Andersen Sale Called Threat to Reforms
Efforts by the troubled Andersen accounting firm to sell itself to a larger rival are a desperate act that threatens reform of the nation’s financial reporting system, former Fed Chairman Paul A. Volcker, who heads a panel reviewing Andersen’s operations, said Monday.
Andersen has talked to both Deloitte Touche Tohmatsu and Ernst & Young International about a business combination in recent days, according to people familiar with the talks.
But Volcker said such an acquisition would reduce competition and blunt momentum for major reform in the accounting industry.
“The other accounting firms have said quite openly they don’t like the reforms we are suggesting, and it seems they would like Andersen to go away,” Volcker said. “The worst result for the nation would be the disappearance of Andersen and no reforms.”
Volcker noted, however, that Andersen was “desperate” to survive in the face of a possible criminal indictment and loss of clients. The already wounded company has been bleeding clients and on Monday lost two more: FedEx Corp. and Riggs National Corp., a banking company.
As former Federal Reserve Board chairman, Volcker’s views carry weight on Capitol Hill, experts said. But one said Volcker’s view that competition is needed would have little sway with the Justice Department, which is considering an indictment of Andersen for its shredding of Enron Corp. documents.
“Volcker has great influence on Congress but not at Justice, where the decision will be made,” said John Coffee Jr., a law professor at Columbia University.
Perhaps the only way Andersen can protect itself from indictment would be an agreement to cooperate with the government’s investigation of top Enron executives, such as former Chairman Kenneth L. Lay and former Chief Executive Jeffrey K. Skilling, he said.
Volcker, who guided the Federal Reserve from 1979 to 1987, is heading a special independent panel empowered by Andersen to make changes in its management structure and business practices in the wake of the Enron scandal.
Volcker on Monday released his blueprint to reform Andersen’s business practices, a model he says can extend to other accounting firms. He released the plan earlier than expected, fearing that delay would hurt Andersen’s chances of survival.
His plan would split Andersen into separate accounting and consulting companies to avoid conflicts in which auditors overlook irregularities so as not to lose the lucrative consulting work.
The accounting company would focus on the auditing and tax preparation disciplines that are the traditional functions of the industry.

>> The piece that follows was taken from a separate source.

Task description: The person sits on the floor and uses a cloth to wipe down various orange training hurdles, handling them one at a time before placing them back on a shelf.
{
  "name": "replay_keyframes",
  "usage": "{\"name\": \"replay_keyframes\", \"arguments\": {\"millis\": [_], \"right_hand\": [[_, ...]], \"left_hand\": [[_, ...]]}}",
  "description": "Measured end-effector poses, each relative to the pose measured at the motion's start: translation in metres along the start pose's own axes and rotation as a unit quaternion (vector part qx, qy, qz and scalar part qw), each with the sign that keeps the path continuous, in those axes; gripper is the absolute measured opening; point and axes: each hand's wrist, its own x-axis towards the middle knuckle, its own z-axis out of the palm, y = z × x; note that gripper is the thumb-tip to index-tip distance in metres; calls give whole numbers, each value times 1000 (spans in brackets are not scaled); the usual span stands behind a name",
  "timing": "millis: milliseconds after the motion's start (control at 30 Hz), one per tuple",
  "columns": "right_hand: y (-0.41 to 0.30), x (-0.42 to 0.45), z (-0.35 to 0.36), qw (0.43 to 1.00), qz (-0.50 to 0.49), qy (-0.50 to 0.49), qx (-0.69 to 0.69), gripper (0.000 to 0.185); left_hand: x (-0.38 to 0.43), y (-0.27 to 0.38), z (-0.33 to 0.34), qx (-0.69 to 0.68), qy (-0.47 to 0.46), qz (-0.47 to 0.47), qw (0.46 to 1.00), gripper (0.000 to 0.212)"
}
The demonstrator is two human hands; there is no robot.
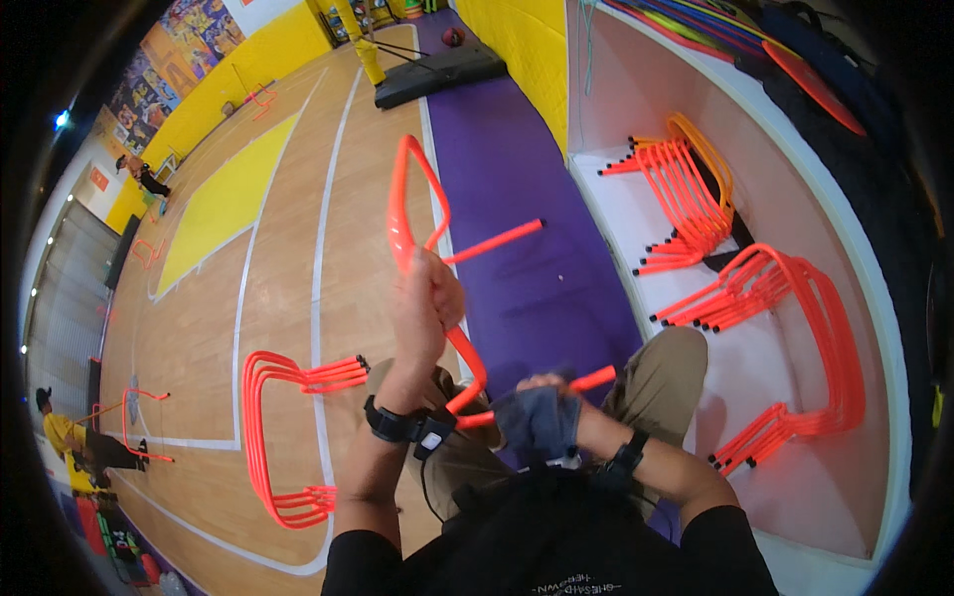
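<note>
My left hand point(423, 316) grips the crossbar of an orange plastic training hurdle point(468, 359), held up in front of my body. One of its legs with a black end cap points right over the purple floor strip. My right hand point(589, 426) presses a grey cloth point(533, 421) around the hurdle's other leg, close to my lap. That leg's orange end sticks out past the cloth, between my knees. My right fingers are mostly hidden under the cloth.
Nested orange hurdles point(257, 439) stand on the wooden floor at left. To the right, a white open shelf point(745, 387) holds more orange hurdles point(827, 350) and a further stack point(682, 194). Ahead is a padded basketball stand base point(447, 74). Two people point(71, 439) are farther left.
</note>
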Motion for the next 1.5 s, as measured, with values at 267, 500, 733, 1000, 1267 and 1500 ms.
{"name": "replay_keyframes", "arguments": {"millis": [267,500,733,1000,1267,1500], "right_hand": [[67,-46,-22,967,76,233,-71,14],[74,-44,-61,927,264,230,135,9],[49,-17,-72,869,273,306,278,10],[30,18,-81,864,270,233,356,10],[-8,36,-16,815,334,142,451,12],[-42,39,12,145,307,95,936,23]], "left_hand": [[-13,33,0,37,16,55,998,39],[-17,51,-5,-49,-16,133,990,43],[-27,48,-2,-116,-104,190,969,48],[-40,34,14,-158,-76,218,960,47],[-48,23,34,-187,-147,241,941,53],[-60,19,41,-155,-136,236,950,54]]}}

It also would rotate the lead partners on each audit every five years and provide for more oversight of the technical and analytic decisions that go into auditing a company’s books.

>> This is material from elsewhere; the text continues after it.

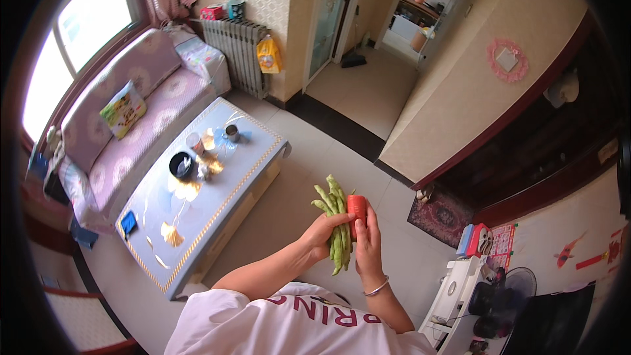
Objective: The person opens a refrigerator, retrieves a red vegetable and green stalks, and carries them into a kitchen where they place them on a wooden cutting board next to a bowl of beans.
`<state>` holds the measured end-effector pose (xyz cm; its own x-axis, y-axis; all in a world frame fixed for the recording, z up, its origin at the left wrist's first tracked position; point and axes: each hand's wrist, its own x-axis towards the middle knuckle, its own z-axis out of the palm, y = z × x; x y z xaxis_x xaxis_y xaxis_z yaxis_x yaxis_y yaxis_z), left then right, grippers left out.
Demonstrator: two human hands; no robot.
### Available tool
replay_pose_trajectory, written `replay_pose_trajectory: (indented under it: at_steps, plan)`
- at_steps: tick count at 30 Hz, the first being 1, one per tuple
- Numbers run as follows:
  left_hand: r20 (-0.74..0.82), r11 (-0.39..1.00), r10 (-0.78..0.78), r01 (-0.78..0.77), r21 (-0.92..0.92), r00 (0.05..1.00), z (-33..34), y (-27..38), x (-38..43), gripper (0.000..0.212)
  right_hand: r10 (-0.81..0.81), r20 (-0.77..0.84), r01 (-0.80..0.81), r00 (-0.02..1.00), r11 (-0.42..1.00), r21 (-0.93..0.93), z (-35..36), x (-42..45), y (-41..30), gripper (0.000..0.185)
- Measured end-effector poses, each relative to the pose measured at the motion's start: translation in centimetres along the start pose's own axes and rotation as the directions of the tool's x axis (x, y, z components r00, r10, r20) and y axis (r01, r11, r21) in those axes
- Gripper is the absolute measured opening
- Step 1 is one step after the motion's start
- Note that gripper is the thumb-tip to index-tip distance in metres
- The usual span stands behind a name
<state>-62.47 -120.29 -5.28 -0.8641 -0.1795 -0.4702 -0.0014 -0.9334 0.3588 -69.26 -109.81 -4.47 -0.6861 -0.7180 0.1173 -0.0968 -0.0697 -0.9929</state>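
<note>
In front of my chest, above the tiled floor, my left hand (pixel 323 236) is closed around a bunch of green beans (pixel 338 241). The long pods point away from me and stick out past both sides of the grip. Right beside them, my right hand (pixel 368 244) grips an orange-red carrot (pixel 357 203), its thick blunt end facing up. My left thumb reaches across the beans and touches the carrot. A silver bangle (pixel 377 287) circles my right wrist. The lower part of the carrot is hidden by my fingers.
To the left stands a coffee table (pixel 236 190) with cups, a black bowl (pixel 181 165) and a blue object (pixel 128 222). A sofa (pixel 148 130) lines the window. Ahead, a doorway opens past a dark threshold strip (pixel 340 121). On the right are a doormat (pixel 441 214), a white cabinet (pixel 451 296) and a fan (pixel 522 283).
</note>
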Motion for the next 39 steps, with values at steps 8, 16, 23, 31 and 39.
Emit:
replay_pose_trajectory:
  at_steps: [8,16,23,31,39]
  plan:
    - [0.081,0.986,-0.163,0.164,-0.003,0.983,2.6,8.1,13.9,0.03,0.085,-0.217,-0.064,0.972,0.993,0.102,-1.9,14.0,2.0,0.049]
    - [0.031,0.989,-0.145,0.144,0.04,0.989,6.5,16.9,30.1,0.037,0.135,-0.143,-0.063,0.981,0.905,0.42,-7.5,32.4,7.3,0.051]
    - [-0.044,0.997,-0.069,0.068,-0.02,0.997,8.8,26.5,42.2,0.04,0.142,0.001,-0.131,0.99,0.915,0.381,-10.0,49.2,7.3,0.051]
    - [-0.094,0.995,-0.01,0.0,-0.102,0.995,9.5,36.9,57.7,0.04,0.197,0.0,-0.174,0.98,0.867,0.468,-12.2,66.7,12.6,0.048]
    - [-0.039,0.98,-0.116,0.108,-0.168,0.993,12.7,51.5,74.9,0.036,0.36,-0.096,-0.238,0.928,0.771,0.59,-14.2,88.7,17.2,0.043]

Although Volcker’s panel was empowered to make changes, the fate of the proposal was clouded by the prospect of Andersen being acquired by a competitor.
Spokesmen from Andersen, Ernst & Young and Deloitte said that their respective firms would not comment on the specific merger reports.

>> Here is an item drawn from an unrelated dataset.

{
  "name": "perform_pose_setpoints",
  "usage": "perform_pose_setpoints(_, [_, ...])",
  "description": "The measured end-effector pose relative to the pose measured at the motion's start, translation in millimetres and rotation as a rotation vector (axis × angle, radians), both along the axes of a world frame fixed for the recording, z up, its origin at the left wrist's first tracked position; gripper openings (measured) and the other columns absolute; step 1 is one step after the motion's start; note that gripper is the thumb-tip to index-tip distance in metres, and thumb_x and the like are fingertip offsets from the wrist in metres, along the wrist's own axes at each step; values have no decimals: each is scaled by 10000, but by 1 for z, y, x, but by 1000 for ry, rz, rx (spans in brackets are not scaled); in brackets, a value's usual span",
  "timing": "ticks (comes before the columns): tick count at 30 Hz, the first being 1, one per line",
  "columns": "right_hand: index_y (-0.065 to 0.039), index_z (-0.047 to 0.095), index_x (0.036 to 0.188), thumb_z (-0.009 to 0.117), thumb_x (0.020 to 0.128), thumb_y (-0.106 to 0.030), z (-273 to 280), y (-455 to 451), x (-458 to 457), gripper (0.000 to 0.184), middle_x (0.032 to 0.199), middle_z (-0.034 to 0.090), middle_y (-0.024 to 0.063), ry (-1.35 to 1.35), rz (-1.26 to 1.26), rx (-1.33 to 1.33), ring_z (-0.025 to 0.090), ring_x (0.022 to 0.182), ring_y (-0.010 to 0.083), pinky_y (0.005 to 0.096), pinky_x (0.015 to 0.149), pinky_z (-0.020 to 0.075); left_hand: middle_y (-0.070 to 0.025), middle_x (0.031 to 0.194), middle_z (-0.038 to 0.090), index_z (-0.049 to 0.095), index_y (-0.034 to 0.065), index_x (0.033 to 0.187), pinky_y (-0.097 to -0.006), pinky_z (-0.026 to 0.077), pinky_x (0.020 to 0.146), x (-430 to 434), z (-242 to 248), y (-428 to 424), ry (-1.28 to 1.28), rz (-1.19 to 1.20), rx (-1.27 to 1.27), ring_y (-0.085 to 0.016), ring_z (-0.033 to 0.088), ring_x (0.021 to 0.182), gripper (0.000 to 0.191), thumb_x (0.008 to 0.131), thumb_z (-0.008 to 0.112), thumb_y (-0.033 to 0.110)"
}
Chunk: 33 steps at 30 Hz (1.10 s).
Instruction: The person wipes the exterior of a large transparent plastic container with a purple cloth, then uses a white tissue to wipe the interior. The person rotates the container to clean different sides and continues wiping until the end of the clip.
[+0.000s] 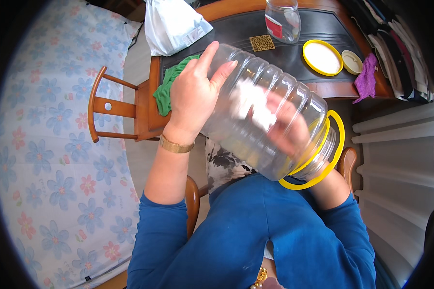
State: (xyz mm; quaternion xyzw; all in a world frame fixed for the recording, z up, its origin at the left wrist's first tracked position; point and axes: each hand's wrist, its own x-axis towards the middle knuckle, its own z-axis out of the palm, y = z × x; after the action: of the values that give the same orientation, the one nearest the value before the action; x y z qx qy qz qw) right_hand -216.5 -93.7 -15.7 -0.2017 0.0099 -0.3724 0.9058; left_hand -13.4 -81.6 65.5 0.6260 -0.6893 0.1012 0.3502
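A large clear ribbed plastic jar [293, 85] with a yellow carrying handle [341, 137] lies tilted across my lap, its mouth toward the lower right. My left hand [199, 83] holds the jar's base end from outside, fingers and thumb spread on the plastic. Through the mouth reaches my right hand [287, 126], seen blurred through the wall. It grips a crumpled white tissue or cloth [253, 103] inside the jar.
On the dark desk [235, 34] are a white plastic bag [175, 27], green cloth [170, 85], patterned square [262, 43], second clear jar [283, 21], yellow-rimmed lid [322, 57], smaller lid [352, 62] and purple cloth [366, 77]. A wooden chair [112, 106] stands left.
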Motion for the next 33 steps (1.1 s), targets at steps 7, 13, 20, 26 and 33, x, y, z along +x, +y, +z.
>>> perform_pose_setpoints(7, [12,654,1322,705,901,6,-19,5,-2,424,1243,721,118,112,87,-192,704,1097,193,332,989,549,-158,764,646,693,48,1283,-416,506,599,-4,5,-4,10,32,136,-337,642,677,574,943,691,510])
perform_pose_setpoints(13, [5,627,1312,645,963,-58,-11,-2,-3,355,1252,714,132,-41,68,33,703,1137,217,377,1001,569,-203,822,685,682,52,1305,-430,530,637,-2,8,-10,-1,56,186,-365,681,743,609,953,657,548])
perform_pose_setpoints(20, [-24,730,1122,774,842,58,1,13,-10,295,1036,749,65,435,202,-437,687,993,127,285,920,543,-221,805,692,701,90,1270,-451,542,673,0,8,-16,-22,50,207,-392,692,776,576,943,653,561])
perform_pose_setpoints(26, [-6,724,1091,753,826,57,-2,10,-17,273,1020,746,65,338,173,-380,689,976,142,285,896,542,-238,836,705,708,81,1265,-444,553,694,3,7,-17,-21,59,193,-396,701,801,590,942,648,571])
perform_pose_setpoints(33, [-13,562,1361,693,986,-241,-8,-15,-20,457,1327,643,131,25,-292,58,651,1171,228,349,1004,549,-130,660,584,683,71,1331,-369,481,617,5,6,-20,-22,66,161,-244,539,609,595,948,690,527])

Andersen issued a statement that said, “Andersen is considering many options to enable us to continue to successfully serve our clients and promote the career opportunities of our people.”
Deloitte spokesman Matthew Batters confirmed that Deloitte was examining how it could “address the current and future issues facing the profession,” but he declined to provide any details.
But people familiar with the Deloitte talks said the two accounting firms had discussed options, including a merger, the sale of the entire Andersen firm and the purchase of parts of the accounting company’s business.
An agreement could come as early as this week if the firms can solve Andersen’s huge liability resulting from its work for Enron, the Houston-based energy trader that filed for bankruptcy protection Dec. 2. Andersen’s Enron liability also is an issue in the Ernst & Young talks.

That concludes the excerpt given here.